§ **Input data**
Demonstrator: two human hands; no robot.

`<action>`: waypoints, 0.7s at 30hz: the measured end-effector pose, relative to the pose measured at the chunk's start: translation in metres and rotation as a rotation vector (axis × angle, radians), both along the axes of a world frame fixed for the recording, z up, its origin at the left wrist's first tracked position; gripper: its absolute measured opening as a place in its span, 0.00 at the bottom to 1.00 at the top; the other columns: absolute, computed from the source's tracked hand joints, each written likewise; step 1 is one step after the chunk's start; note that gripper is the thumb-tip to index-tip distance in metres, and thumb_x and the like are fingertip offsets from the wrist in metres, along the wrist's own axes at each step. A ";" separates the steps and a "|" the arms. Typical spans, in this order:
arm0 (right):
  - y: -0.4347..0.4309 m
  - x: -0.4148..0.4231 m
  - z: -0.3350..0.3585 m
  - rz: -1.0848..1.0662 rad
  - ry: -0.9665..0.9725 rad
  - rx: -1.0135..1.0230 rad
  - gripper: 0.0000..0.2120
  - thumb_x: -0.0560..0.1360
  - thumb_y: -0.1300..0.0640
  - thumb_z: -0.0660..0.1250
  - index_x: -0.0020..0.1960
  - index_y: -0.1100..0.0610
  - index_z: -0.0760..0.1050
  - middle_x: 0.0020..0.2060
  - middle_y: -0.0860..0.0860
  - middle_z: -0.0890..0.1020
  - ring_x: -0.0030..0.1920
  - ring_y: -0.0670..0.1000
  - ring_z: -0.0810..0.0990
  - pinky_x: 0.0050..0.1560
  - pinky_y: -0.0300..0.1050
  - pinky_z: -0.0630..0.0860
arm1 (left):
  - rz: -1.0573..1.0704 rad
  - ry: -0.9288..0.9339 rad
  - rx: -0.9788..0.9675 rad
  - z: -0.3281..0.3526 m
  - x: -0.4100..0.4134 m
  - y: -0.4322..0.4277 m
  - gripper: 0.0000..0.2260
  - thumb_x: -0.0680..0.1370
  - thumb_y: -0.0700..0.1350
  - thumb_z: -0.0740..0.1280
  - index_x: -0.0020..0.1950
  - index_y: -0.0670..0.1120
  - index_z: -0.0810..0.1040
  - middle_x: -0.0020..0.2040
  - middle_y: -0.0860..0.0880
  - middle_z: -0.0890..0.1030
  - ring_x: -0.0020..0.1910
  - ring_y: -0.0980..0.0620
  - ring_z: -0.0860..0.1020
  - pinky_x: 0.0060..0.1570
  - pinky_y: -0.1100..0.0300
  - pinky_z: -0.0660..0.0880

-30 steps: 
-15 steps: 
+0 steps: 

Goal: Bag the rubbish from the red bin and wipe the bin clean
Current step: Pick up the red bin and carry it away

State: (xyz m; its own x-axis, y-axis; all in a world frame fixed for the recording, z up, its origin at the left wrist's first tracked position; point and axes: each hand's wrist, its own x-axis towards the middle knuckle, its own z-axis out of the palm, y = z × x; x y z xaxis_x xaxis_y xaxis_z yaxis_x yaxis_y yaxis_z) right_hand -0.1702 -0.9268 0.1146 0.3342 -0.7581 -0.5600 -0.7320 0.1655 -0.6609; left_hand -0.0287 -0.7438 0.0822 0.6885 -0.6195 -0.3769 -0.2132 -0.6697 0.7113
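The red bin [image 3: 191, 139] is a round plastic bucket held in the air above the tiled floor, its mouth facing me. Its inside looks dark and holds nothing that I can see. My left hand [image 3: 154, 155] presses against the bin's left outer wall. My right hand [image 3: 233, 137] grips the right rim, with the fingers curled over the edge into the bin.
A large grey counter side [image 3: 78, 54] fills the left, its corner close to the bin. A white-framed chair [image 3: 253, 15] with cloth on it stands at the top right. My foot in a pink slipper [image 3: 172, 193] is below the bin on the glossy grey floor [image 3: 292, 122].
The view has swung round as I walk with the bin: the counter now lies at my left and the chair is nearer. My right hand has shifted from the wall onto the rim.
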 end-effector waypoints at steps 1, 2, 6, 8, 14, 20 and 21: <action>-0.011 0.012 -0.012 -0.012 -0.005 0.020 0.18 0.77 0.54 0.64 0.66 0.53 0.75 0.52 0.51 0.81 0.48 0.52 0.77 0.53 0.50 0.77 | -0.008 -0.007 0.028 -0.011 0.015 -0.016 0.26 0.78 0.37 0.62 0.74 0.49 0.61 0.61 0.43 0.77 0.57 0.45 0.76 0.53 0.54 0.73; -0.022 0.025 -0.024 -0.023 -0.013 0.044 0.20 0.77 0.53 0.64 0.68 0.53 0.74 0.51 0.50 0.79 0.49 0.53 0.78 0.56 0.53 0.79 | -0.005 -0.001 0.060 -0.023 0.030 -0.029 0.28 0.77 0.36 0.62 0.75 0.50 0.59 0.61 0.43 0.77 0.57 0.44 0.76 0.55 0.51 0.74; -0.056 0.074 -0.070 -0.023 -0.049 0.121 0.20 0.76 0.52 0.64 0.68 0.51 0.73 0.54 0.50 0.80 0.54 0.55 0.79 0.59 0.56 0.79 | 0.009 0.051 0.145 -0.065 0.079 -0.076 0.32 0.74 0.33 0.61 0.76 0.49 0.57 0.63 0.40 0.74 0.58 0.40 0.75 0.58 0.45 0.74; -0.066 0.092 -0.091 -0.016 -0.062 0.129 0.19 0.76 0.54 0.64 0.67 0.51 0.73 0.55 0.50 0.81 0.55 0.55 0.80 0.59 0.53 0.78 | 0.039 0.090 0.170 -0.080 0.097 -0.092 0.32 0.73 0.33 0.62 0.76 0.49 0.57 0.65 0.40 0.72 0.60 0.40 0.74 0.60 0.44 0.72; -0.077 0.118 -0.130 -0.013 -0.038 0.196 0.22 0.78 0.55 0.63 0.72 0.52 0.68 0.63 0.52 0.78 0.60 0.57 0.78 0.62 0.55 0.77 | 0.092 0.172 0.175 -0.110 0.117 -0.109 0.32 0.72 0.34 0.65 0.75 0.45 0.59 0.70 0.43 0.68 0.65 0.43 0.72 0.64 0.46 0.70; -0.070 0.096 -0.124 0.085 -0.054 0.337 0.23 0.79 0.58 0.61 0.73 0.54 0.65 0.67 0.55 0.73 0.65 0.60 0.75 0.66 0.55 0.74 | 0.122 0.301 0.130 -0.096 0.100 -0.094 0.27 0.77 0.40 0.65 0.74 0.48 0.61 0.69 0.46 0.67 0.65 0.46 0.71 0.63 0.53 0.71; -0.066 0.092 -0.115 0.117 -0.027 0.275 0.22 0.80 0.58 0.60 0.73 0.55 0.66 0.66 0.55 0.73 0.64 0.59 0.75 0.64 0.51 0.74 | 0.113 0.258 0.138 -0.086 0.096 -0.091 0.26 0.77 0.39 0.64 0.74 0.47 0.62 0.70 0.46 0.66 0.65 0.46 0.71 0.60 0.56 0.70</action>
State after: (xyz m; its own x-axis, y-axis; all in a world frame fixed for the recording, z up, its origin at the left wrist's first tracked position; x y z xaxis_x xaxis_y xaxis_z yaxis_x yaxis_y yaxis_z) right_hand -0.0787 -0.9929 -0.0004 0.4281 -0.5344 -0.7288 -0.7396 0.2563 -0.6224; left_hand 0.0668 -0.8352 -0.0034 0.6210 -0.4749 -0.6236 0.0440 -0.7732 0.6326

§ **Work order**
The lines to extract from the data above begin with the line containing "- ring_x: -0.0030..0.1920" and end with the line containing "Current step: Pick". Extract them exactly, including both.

§ **Finished exercise**
  - ring_x: -0.0030..0.1920
  - ring_y: -0.0670..0.1000
  - ring_z: -0.0810..0.0990
  - pinky_x: 0.0050..0.1560
  - pinky_y: -0.0300..0.1050
  - pinky_z: -0.0630..0.0860
arm1 (left):
  - rz: -1.0573..1.0704 rad
  - ry: -0.9288..0.9339 rad
  - rx: -0.9788..0.9675 rad
  - z: -0.3281..0.3526 m
  - x: -0.4100..0.4134 m
  - y: -0.4322..0.4277 m
  - gripper: 0.0000..0.2260
  - thumb_x: -0.0680..0.1370
  - thumb_y: -0.0700..0.1350
  - thumb_z: -0.0740..0.1280
  - index_x: -0.0020..0.1950
  - index_y: -0.0670..0.1120
  - index_z: -0.0810..0.1040
  - middle_x: -0.0020..0.2040
  - middle_y: -0.0860..0.0880
  - middle_z: -0.0890..0.1030
  - ring_x: -0.0020..0.1910
  - ring_y: -0.0980..0.0620
  - ring_z: -0.0860..0.1020
  - pinky_x: 0.0060..0.1570
  - pinky_y: -0.1100..0.0300
  - pinky_z: -0.0660..0.0880

-30 steps: 
-15 steps: 
+0 steps: 

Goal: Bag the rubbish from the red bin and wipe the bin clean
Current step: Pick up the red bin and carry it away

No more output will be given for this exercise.